WORK REQUEST: Lines of the listing below that contain the string "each" are to be returned.

——————————

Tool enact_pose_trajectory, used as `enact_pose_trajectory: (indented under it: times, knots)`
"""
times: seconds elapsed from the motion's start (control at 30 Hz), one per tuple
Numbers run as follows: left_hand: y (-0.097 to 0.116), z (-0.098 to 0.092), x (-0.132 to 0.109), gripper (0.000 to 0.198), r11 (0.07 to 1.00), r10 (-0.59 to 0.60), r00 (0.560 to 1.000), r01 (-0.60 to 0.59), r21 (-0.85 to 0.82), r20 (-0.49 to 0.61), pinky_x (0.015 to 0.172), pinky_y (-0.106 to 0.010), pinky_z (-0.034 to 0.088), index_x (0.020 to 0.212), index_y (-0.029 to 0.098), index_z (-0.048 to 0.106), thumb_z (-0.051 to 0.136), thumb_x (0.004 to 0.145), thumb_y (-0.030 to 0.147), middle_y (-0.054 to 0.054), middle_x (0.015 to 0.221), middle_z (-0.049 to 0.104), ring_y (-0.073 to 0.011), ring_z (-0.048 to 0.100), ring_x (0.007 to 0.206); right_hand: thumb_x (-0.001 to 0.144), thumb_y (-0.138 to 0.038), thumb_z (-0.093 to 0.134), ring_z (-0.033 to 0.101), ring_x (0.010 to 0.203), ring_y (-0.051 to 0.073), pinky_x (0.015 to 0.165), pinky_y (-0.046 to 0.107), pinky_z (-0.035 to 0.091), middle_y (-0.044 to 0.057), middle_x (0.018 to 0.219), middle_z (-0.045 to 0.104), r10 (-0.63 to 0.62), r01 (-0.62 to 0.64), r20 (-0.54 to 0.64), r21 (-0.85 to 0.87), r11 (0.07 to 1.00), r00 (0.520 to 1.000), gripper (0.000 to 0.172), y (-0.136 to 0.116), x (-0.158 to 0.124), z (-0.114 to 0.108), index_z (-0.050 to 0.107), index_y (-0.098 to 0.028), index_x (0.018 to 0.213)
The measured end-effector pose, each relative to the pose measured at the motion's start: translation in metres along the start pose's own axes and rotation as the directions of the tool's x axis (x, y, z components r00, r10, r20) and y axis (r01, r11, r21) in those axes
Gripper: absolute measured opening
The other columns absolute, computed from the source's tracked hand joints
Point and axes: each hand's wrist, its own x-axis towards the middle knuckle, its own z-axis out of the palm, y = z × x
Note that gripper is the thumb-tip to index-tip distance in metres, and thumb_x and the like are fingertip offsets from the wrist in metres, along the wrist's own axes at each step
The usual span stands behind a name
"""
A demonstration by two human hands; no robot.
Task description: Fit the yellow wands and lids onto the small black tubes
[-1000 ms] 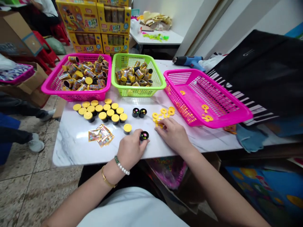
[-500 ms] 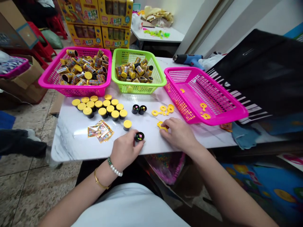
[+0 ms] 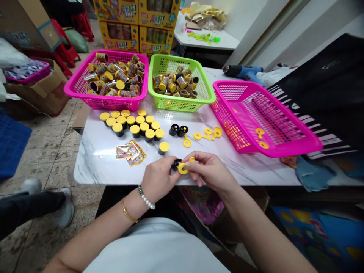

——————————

WORKED SOLUTION:
The measured end-effector pose, each relative to the pose measured at the motion's start: translation in metres along the start pose's own axes and rotation as the directions of the tool's x axis (x, y, z components r00, r10, r20) and y axis (r01, r11, r21) in those axes
Point and axes: each hand's wrist, its own x-axis towards the middle knuckle, its own z-axis out of the palm, y = z × x
Note that gripper is the thumb-tip to index-tip distance in metres, and thumb_x and the like are fingertip offsets from the wrist in metres, along the wrist's own axes at each step

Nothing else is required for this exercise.